__What is needed__
Transcribe all records exactly; omit pictures.

__Available data__
_ _ _ _ _

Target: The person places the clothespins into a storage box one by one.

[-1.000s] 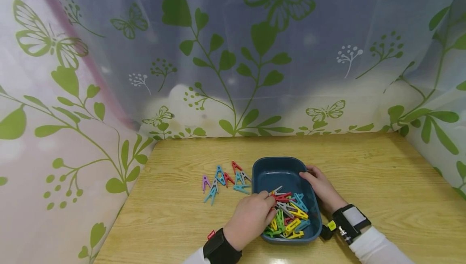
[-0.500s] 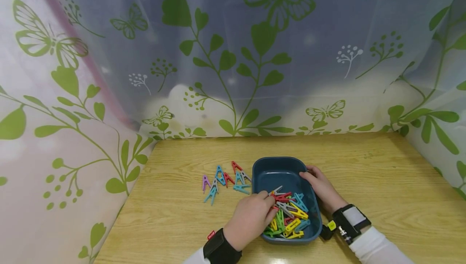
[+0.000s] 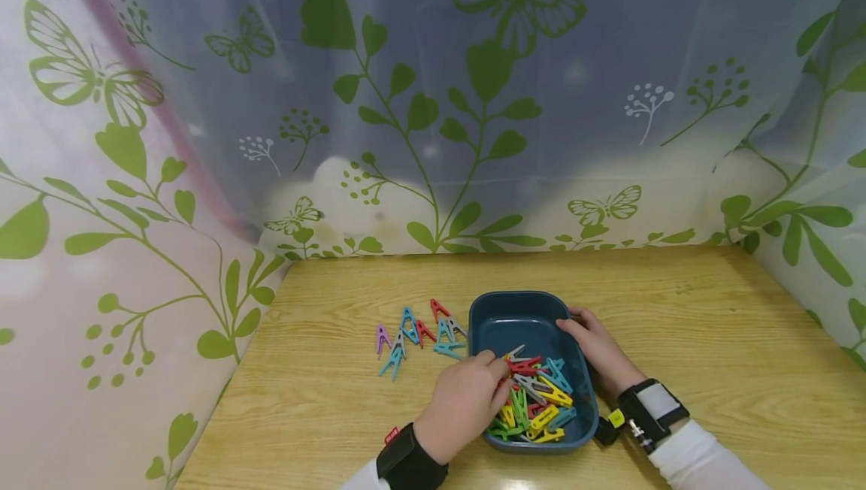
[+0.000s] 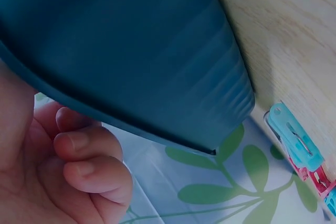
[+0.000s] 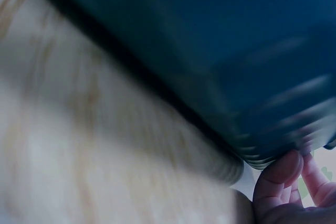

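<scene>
A dark blue plastic bin stands on the wooden table, with mixed clothespins heaped in its near half. Over its left rim reaches my left hand, fingertips down among the pins beside a red clothespin. In the left wrist view several fingers of that hand are curled outside the bin wall; the thumb and index tips are hidden, so any pin between them cannot be made out. My right hand grips the bin's right rim, thumb over the edge and fingers along the outer side.
Left of the bin, several loose clothespins lie on the table, among them a purple one and a light blue one. A patterned curtain hangs behind the table and along both sides.
My left hand has shifted very slightly to the left, its fingertips still among the pins. The right hand, the bin and the loose clothespins stay put.
</scene>
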Demonstrator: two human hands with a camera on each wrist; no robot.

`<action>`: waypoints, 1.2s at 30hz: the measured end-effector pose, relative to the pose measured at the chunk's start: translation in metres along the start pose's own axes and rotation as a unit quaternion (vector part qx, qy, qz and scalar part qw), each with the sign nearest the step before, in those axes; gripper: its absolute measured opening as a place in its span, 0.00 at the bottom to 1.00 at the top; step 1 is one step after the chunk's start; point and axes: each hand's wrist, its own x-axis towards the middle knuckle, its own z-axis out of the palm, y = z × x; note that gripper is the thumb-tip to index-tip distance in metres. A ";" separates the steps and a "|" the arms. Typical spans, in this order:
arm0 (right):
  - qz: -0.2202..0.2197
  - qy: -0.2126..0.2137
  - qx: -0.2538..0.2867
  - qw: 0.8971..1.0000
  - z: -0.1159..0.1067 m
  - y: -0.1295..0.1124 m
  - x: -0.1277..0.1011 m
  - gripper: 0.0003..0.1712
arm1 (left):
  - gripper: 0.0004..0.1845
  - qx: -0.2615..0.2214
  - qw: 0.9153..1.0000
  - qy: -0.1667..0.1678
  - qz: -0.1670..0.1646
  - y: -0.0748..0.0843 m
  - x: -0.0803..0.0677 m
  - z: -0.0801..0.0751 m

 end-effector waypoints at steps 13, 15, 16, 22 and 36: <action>-0.003 0.000 -0.003 1.000 0.000 -0.001 -0.002 0.39 | 0.06 -0.017 0.997 0.049 -0.063 -0.019 0.005 -0.011; -0.001 0.001 -0.002 1.000 0.000 0.000 -0.001 0.39 | 0.05 -0.023 0.995 0.059 -0.078 -0.025 0.006 -0.013; 0.000 0.001 -0.003 1.000 0.000 0.000 -0.001 0.39 | 0.05 -0.026 0.994 0.064 -0.085 -0.029 0.007 -0.015; 0.001 0.001 -0.004 1.000 0.000 0.001 -0.001 0.39 | 0.03 -0.039 0.989 0.074 -0.123 -0.046 0.008 -0.020; 0.001 0.006 -0.002 1.000 0.000 -0.001 -0.002 0.40 | 0.04 -0.003 0.993 -0.051 -0.102 -0.066 0.003 -0.004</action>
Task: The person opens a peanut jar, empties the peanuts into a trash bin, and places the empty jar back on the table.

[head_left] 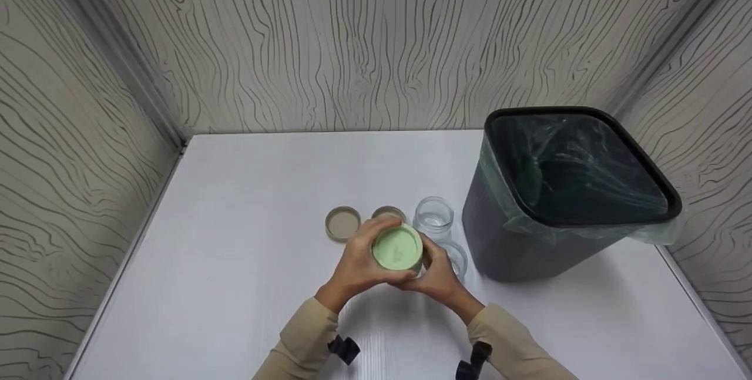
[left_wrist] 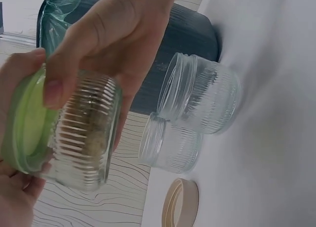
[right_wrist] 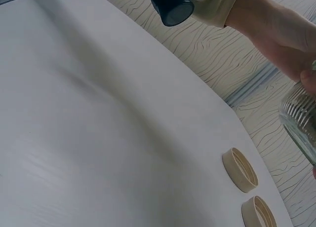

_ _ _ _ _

__Result of the task__
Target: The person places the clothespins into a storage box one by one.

[-1.000s] 
[-0.500s] 
[+0.000s] 
[+0.000s] 
[+0.000s] 

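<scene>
A dark blue plastic bin stands on the wooden table, with mixed clothespins heaped in its near half. Over its left rim reaches my left hand, fingertips down among the pins beside a red clothespin. In the left wrist view several fingers of that hand are curled outside the bin wall; the thumb and index tips are hidden, so any pin between them cannot be made out. My right hand grips the bin's right rim, thumb over the edge and fingers along the outer side.
Left of the bin, several loose clothespins lie on the table, among them a purple one and a light blue one. A patterned curtain hangs behind the table and along both sides.
My left hand has shifted very slightly to the left, its fingertips still among the pins. The right hand, the bin and the loose clothespins stay put.
</scene>
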Demonstrator: two human hands with a camera on each wrist; no robot.

`<action>`: waypoints, 1.2s at 30hz: the measured end-effector pose, relative to the pose measured at the chunk's start: translation in metres along the start pose's own axes and rotation as a unit quaternion (vector part qx, qy, qz and scalar part qw), each with the sign nearest the step before, in those axes; gripper: its absolute measured opening as a place in its span, 0.00 at the bottom to 1.00 at the top; step 1 is one step after the chunk's start; point and axes: each hand's wrist, its own x-axis towards the middle knuckle, its own z-axis out of the palm, y = z × x; note that gripper is the thumb-tip to index-tip distance in metres. A ";" separates the steps and a "|" the arms. Typical spans, in this order:
arm0 (right):
  - qz: -0.2202..0.2197
  - qy: -0.2126..0.2137
  - qx: -0.2538..0.2867
  - qw: 0.8971..1.0000
  - z: -0.1159..0.1067 m
  - y: -0.1295..0.1124 m
  - x: -0.1277..0.1011 m
  - gripper: 0.0003..0.1712
arm1 (left):
  - gripper: 0.0004..0.1845
  - qx: -0.2615..0.2214
  - qw: 0.9153..1.0000
  - qy: -0.1667..0.1678
  - qz: -0.1670..0.1646
  - y: -0.0748..0.0843 m
  - x: -0.0803..0.0677 m
  - z: -0.0801..0.0751 m

 end-effector waypoints at steps 13, 15, 16, 22 and 36: <action>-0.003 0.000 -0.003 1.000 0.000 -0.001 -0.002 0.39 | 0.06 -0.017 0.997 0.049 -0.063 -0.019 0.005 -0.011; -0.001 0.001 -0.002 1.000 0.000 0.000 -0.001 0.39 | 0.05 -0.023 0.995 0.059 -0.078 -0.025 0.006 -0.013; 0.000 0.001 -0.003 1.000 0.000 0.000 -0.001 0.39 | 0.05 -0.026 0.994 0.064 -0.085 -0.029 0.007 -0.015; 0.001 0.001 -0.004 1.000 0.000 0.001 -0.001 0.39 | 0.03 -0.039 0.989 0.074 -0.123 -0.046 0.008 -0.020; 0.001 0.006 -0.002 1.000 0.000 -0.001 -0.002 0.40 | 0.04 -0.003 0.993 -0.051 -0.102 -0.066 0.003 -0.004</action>
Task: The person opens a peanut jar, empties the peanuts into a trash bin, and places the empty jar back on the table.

[head_left] 
[left_wrist] 
[right_wrist] 

Nothing else is part of this answer.